Вначале он даже отшатнулся на ее слова. Потом холодно произнес, явно обидевшись:
– Даже если бы попытались отправить, я бы на это не пошел, и ты-то могла бы уже это знать.
– Да. Прости. Ты не такой.
– Я как раз такой, я следак, на многое готовый ради раскрытия дела. Но только не по отношению к тебе. Я даже не спрашиваю тебя теперь, кто Валькин отец…
– И не спрашивай. Он только мой! А если ты сейчас пытаешься судить меня за мое отношение к Ване, то могу сказать тебе: он был совсем другим, чем многие его себе представляли. И это сейчас во мне говорит не слепо влюбленная дурочка, а знавший его человек.
– Я мог бы с тобой поспорить. Ледорезов был фигурой неуловимой, но очень известной в криминальном мире. Этакий серый кардинал, про которого мало кто может рассказать, но многие его опасались.
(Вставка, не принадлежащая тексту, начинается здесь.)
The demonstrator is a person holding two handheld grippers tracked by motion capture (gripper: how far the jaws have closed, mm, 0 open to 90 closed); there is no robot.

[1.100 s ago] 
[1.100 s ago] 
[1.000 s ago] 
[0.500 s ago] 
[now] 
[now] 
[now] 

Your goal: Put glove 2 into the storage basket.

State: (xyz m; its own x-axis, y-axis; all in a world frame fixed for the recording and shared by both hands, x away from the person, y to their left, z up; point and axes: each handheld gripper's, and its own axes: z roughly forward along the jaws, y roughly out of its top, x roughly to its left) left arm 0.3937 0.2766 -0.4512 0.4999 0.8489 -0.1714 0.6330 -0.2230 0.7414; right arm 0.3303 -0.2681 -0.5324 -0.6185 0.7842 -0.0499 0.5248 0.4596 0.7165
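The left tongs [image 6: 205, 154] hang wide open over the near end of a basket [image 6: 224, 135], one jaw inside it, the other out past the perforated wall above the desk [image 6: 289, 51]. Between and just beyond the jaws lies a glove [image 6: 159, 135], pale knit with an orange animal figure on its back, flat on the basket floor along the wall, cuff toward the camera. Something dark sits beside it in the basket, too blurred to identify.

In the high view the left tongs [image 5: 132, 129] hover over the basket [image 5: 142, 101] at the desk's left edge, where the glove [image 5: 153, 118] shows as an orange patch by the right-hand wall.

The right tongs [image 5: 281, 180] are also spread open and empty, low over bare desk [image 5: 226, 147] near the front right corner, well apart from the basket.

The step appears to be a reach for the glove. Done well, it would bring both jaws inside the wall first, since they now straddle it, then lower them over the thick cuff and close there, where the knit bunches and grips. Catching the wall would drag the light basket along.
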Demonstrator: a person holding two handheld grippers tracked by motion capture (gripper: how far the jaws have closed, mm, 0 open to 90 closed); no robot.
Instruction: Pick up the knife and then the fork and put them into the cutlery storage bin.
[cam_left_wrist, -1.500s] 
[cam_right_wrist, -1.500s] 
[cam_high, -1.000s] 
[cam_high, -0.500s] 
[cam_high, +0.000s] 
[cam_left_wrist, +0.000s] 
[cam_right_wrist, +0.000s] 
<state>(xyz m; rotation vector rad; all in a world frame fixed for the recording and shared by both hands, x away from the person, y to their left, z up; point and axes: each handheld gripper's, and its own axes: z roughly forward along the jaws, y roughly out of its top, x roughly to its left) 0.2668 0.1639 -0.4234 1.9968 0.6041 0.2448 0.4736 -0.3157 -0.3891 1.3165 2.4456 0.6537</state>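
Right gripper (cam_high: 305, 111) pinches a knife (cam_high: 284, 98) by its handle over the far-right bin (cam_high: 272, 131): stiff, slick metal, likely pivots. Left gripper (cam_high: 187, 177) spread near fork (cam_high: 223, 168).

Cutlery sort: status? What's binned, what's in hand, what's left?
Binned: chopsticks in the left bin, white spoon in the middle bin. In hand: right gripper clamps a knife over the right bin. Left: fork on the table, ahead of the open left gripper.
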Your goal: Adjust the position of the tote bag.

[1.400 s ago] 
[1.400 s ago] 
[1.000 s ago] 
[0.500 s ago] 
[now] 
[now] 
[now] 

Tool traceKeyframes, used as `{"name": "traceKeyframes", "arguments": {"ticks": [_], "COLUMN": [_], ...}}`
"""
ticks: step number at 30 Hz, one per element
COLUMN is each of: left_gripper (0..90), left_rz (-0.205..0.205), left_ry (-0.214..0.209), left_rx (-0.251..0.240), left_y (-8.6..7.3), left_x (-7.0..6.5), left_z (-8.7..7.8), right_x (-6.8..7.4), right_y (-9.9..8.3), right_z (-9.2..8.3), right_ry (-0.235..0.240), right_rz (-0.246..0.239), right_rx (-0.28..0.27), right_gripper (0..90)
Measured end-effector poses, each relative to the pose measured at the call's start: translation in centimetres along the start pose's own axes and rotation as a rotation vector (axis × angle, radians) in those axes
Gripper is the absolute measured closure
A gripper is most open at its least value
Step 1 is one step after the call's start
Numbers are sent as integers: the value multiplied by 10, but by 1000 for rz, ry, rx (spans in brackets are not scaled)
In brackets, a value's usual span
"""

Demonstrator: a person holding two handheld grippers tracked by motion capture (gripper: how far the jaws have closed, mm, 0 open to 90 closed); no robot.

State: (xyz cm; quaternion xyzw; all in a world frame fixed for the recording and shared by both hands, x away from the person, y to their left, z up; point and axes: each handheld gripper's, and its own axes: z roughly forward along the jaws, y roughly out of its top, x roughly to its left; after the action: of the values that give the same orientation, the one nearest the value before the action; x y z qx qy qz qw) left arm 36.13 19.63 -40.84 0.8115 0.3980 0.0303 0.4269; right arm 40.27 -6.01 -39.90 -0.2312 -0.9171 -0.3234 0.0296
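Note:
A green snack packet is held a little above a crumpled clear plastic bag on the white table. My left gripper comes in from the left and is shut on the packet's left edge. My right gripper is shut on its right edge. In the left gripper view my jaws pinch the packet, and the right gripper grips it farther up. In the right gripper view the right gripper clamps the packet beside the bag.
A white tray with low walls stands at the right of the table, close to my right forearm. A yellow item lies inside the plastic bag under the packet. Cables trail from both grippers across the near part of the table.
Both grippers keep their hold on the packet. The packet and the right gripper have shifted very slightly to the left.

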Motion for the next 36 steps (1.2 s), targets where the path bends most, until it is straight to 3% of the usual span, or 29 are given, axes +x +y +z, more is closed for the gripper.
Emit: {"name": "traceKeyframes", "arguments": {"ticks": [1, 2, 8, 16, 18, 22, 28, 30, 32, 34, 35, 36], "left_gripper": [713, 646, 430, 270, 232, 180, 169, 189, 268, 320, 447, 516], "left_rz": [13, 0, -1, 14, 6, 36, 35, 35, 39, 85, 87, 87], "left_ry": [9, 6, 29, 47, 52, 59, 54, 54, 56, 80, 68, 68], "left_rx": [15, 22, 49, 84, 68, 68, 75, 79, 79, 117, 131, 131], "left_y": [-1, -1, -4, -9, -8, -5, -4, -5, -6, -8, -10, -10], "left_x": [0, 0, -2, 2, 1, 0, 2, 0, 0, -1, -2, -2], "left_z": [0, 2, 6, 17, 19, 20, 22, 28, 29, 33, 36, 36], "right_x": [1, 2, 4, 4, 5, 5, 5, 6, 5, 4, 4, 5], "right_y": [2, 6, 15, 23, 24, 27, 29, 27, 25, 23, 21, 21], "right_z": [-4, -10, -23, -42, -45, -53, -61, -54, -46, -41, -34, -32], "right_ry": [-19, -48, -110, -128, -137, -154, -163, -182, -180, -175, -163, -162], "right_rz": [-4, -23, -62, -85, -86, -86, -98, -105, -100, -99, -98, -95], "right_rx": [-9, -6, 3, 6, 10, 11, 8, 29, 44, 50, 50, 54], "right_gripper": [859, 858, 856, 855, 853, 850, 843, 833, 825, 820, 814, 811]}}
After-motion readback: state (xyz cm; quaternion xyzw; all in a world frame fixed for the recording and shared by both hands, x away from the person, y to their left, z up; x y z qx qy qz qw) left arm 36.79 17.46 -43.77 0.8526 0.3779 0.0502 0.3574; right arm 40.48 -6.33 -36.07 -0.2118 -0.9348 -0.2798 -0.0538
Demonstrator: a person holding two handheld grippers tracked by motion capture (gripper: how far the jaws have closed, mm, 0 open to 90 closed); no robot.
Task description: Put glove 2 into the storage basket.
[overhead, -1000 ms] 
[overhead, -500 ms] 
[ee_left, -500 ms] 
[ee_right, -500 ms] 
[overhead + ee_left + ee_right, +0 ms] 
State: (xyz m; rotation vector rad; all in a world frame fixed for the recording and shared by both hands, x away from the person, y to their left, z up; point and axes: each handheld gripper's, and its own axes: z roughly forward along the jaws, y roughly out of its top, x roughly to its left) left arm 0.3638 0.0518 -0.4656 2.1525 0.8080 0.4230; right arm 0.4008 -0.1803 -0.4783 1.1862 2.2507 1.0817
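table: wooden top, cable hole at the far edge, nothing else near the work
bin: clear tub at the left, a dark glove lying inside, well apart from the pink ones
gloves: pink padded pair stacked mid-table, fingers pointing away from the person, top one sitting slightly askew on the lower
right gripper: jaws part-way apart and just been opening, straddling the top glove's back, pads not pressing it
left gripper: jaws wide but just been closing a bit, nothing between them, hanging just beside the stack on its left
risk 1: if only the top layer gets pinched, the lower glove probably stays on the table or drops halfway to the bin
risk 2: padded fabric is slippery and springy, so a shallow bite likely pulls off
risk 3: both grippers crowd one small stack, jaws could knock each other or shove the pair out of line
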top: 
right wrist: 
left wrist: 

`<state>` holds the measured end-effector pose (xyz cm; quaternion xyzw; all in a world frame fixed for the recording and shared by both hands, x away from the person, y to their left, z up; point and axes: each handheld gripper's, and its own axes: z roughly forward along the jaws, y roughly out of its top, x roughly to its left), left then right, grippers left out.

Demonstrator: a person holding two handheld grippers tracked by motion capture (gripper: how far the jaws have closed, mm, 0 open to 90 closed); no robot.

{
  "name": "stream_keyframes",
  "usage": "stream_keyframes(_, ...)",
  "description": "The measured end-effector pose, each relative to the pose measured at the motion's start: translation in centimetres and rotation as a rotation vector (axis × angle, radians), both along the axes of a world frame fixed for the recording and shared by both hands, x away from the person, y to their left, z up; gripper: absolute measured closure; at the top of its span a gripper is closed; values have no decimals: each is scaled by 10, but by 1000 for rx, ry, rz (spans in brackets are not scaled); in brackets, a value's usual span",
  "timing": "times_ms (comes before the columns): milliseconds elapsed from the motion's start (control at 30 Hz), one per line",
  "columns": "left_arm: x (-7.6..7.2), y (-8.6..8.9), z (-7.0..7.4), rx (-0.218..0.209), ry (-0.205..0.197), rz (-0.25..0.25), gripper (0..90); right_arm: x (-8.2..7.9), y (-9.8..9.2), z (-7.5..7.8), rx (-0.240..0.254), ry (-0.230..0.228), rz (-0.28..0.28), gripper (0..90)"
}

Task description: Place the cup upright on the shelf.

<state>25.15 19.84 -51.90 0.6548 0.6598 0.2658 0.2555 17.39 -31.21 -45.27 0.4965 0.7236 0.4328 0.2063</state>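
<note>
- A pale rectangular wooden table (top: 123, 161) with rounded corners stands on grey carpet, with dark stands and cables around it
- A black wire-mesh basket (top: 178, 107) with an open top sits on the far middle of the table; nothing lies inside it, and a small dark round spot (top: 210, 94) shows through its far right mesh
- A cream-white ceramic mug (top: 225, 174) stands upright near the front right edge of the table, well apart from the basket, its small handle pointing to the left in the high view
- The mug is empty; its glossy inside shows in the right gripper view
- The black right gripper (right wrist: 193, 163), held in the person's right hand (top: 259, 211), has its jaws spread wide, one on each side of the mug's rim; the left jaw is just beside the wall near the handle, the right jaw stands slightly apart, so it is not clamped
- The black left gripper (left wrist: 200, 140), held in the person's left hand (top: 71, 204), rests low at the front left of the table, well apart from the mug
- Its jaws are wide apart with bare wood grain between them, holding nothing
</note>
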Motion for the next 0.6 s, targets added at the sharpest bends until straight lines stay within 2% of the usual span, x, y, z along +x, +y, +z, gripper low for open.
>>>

– Я не опасалась. Но рассказать о нем тоже ничего не могу.
– А я и не прошу. Я просто волнуюсь за тебя… на случай, если он все-таки жив.
– Если бы он был жив, за меня как раз не требовалось бы волноваться. А теперь… могу лишь просить тебя, чтобы ты никому не заикался про Вальку. Мало ли кому и что может прийти в голову…
– Хорошего же ты обо мне мнения! – выдохнул он. – Если считаешь, что меня надо об этом просить! И так, к слову… я даже луневские показания не стал заносить в протокол. Не так я к тебе отношусь, если ты до сих пор этого не поняла! И разговор с тобой затеял сегодня в первую очередь для того, чтобы оценить свои шансы… узнав твою сердечную тайну.
– Андрюш, не заводись. Не надо. Прости, если обидела. Но ты должен меня понять. Сын – это самое дорогое, что есть в моей жизни. А насчет шансов… я сразу скажу тебе нет, чтобы ты не тратил на меня время впустую. Теперь ты все знаешь, так что, думаю, не надо тебе много объяснять. Ты не из тех, кому требуется разжевывать истины.